Suppose \(V\) is finite-dimensional and \(T \in \mathcal{L} (V)\). Let \(\lambda_1, \ldots, \lambda_m\) denote the distinct eigenvalues of \(T\). Then the following are equivalent:

1. \(T\) is diagonalizable
2. \(V\) has a basis consisting of eigenvalues of \(T\)
3. there exist 1-dimensional subspaces \(U_1, \ldots, U_n\) of \(V\), each invariant under \(T\), s.t.

\[\begin{aligned} V = U_1 \oplus \cdots \oplus U_n \end{aligned}\]

1. \(V = E(\lambda_1, T) \oplus \cdots \oplus E(\lambda_m, T)\) (\(V\) is the (direct) sum of eigenspaces)
2. \(\odim V = \odim E(\lambda_1, T) + \cdots + \odim E(\lambda_m, T)\)
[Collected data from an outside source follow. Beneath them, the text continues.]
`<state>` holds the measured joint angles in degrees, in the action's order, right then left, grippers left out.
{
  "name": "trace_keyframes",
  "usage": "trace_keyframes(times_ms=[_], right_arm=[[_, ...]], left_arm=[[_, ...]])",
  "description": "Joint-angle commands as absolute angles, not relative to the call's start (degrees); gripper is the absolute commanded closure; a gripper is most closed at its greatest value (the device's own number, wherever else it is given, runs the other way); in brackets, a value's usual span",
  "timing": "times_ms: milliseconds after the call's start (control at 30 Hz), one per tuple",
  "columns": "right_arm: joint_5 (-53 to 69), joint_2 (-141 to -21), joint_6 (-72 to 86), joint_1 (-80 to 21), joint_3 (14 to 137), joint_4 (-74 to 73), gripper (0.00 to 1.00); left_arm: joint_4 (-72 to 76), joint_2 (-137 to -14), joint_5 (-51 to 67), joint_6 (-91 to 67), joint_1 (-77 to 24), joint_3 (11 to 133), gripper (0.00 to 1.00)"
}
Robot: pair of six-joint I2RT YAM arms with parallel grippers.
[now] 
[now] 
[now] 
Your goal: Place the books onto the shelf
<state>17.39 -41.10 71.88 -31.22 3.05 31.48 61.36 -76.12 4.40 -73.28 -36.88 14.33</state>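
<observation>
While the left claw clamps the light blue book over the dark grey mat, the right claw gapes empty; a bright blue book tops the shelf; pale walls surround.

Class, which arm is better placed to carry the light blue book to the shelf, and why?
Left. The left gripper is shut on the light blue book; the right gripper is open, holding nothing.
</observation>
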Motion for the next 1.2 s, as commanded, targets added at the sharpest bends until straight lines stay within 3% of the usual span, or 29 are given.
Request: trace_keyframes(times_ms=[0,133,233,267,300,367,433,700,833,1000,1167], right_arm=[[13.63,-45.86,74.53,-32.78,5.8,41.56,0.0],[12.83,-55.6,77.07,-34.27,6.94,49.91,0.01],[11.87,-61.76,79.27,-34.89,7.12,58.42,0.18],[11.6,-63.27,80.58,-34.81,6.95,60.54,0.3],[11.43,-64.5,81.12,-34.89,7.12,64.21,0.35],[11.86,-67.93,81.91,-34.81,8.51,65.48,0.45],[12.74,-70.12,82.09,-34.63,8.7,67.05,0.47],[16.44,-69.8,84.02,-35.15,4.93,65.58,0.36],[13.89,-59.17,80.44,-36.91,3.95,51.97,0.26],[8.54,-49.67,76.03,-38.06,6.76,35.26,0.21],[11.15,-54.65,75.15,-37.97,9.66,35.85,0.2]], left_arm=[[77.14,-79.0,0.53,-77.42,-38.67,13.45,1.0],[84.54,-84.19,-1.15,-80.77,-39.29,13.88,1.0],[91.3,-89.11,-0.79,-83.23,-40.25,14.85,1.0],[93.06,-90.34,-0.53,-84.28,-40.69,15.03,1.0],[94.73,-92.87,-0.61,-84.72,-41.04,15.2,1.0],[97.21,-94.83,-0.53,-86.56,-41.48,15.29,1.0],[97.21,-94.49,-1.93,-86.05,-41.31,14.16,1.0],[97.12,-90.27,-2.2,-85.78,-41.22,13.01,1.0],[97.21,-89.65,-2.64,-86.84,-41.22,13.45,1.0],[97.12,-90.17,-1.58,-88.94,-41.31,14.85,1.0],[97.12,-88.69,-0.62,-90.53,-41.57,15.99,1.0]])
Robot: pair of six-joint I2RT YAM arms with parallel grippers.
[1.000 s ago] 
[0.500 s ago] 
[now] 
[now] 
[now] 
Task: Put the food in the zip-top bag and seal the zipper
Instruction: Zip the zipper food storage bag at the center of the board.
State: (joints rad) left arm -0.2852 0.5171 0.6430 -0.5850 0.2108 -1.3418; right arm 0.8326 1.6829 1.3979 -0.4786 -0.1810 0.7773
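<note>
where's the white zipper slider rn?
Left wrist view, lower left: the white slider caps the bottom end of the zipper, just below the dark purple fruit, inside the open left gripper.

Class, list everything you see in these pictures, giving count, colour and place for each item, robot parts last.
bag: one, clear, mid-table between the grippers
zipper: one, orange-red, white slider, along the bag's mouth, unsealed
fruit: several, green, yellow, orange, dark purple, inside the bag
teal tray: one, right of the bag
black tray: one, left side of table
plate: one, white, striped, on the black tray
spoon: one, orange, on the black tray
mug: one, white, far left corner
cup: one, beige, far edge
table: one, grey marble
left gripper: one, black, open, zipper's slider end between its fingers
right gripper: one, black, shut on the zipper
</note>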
If \(T\in \mathcal{L} (V)\) has \(\odim V\) distinct eigenvalues, then \(T\) is diagonalizable.

Suppose \(A\) is the original map (not diagonal), and that \(P\) is the matrix where each column is an eigenvector written in terms of the original basis (standard basis, usually). Then \[\begin{aligned} AP = PD \end{aligned}\] where \(D\) is the diagonal matrix.